### DIRECTIONS FOR THIS TASK
Line by line, give the data again exactly as it appears, but without pictures.

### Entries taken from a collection
==============================

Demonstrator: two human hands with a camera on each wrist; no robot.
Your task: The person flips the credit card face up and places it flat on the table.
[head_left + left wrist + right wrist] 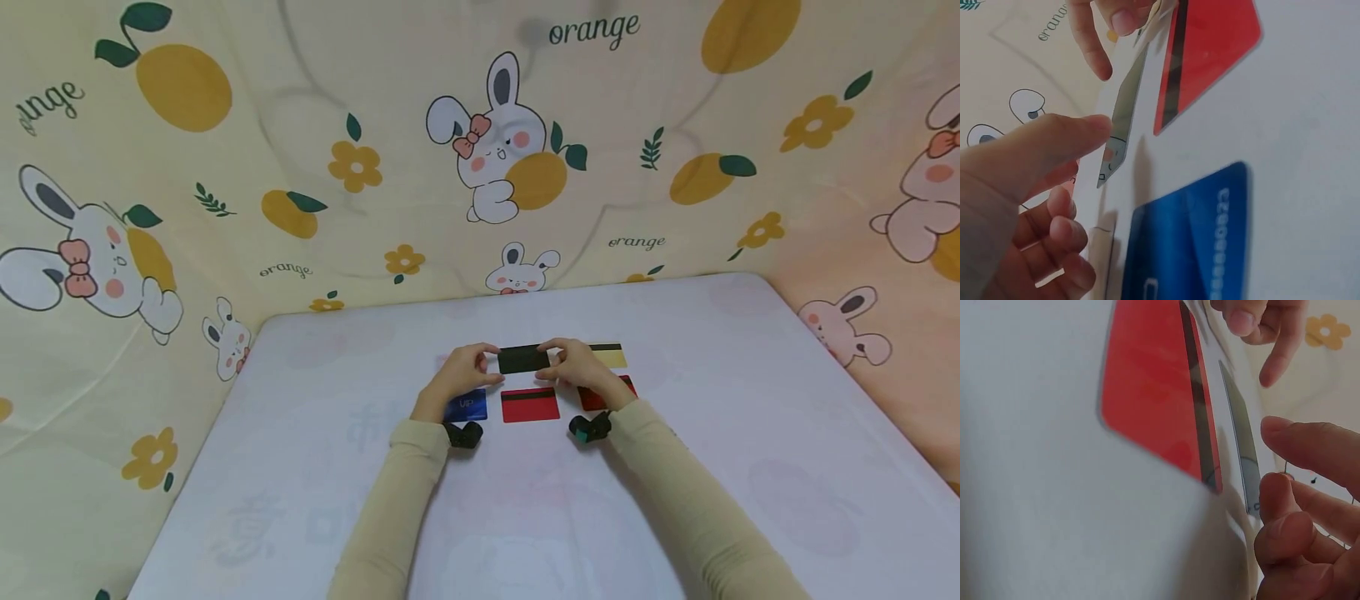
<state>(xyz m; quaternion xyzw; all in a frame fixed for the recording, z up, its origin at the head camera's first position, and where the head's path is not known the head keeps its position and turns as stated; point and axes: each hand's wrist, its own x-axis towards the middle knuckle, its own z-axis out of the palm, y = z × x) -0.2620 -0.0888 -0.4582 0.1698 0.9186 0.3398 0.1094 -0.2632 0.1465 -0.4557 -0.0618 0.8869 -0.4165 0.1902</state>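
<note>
A black card [523, 359] lies in the back row of cards on the white table, between both hands. At its left edge is my left hand [459, 373], thumb and index finger spread; in the left wrist view the thumb [1094, 130] overlaps the shiny card [1129, 103]. My right hand [583, 368] is at the right edge, index fingertip by the far corner and thumb lower down. Its other fingers [1285, 534] bend loosely in the right wrist view. Directly in front of the black card lies a red card [530, 406] with a dark stripe.
A blue VIP card [467, 406] lies below the left hand. Partly behind the right hand are a gold card [611, 356] and another red card [591, 400]. A pale card [1101, 256] shows beside the left fingers. A printed cloth [420, 167] hangs behind the table [300, 467].
</note>
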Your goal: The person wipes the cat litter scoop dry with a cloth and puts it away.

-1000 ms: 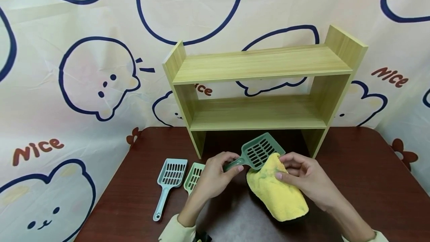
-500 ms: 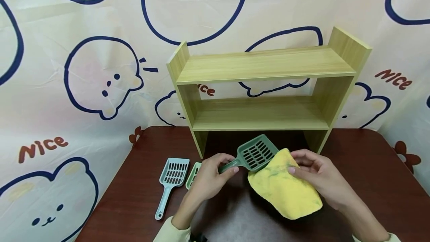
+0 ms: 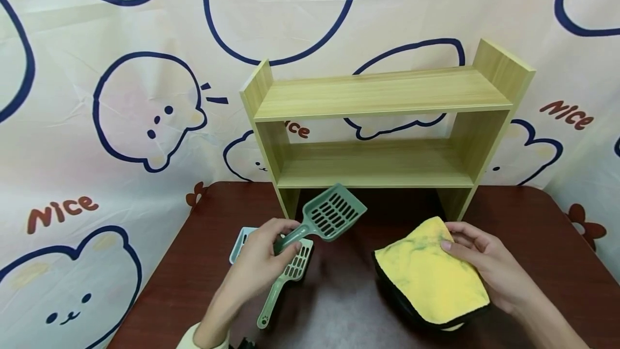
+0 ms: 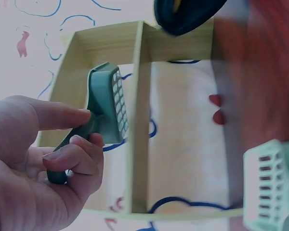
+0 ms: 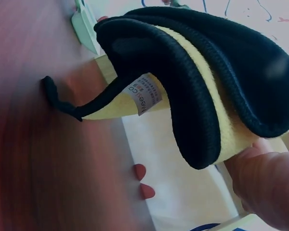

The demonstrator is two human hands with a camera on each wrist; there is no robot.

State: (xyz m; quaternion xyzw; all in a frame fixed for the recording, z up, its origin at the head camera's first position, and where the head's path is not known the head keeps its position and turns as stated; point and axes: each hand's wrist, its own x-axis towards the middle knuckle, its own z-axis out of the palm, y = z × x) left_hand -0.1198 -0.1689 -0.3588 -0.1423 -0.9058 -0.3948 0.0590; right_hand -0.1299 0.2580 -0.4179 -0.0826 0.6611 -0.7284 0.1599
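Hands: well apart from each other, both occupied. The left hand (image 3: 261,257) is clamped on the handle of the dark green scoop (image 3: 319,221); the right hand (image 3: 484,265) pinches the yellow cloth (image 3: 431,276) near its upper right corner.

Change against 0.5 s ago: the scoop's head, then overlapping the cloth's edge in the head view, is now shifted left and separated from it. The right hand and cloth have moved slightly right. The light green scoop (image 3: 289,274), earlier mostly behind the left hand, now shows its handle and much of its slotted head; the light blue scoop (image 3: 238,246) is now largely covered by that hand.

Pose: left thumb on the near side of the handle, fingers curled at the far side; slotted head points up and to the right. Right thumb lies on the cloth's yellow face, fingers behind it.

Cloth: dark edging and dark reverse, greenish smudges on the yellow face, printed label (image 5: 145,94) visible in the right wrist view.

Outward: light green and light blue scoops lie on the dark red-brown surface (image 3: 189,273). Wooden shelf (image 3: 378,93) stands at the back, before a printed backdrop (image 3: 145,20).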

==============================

### TASK ANSWER
Demonstrator: two human hands with a camera on each wrist; no robot.
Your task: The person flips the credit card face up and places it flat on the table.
[head_left + left wrist + right wrist] 
<state>(xyz m; quaternion xyzw; all in a frame fixed for the recording, z up, its origin at the head camera's first position, and where the head's path is not known the head keeps its position and turns as stated; point and axes: each hand's wrist, its own x-axis towards the middle knuckle, its own z-axis out of the palm, y = z × x) -0.2620 -0.0888 -0.4582 0.1698 0.9186 0.3398 0.1094 -0.2632 0.1465 -0.4557 -0.0618 0.8869 -0.4165 0.1902</state>
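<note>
A black card [523, 359] lies in the back row of cards on the white table, between both hands. At its left edge is my left hand [459, 373], thumb and index finger spread; in the left wrist view the thumb [1094, 130] overlaps the shiny card [1129, 103]. My right hand [583, 368] is at the right edge, index fingertip by the far corner and thumb lower down. Its other fingers [1285, 534] bend loosely in the right wrist view. Directly in front of the black card lies a red card [530, 406] with a dark stripe.
A blue VIP card [467, 406] lies below the left hand. Partly behind the right hand are a gold card [611, 356] and another red card [591, 400]. A pale card [1101, 256] shows beside the left fingers. A printed cloth [420, 167] hangs behind the table [300, 467].
</note>
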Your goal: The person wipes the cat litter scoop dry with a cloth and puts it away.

-1000 ms: 
-500 ms: 
+0 ms: 
+0 ms: 
+0 ms: 

The demonstrator is two human hands with a camera on each wrist; there is no robot.

State: (xyz m; quaternion xyzw; all in a frame fixed for the recording, z up, its origin at the head camera's first position, and where the head's path is not known the head keeps its position and turns as stated; point and axes: each hand's wrist, its own x-axis towards the middle knuckle, its own z-axis out of the palm, y = z × x) left_hand -0.1198 -0.1689 -0.3588 -0.1423 -0.9058 -0.3948 0.0590; right_hand -0.1299 0.2580 -0.4179 -0.0826 0.6611 -0.7284 0.1599
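Hands: well apart from each other, both occupied. The left hand (image 3: 261,257) is clamped on the handle of the dark green scoop (image 3: 319,221); the right hand (image 3: 484,265) pinches the yellow cloth (image 3: 431,276) near its upper right corner.

Change against 0.5 s ago: the scoop's head, then overlapping the cloth's edge in the head view, is now shifted left and separated from it. The right hand and cloth have moved slightly right. The light green scoop (image 3: 289,274), earlier mostly behind the left hand, now shows its handle and much of its slotted head; the light blue scoop (image 3: 238,246) is now largely covered by that hand.

Pose: left thumb on the near side of the handle, fingers curled at the far side; slotted head points up and to the right. Right thumb lies on the cloth's yellow face, fingers behind it.

Cloth: dark edging and dark reverse, greenish smudges on the yellow face, printed label (image 5: 145,94) visible in the right wrist view.

Outward: light green and light blue scoops lie on the dark red-brown surface (image 3: 189,273). Wooden shelf (image 3: 378,93) stands at the back, before a printed backdrop (image 3: 145,20).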

This answer requires nothing further.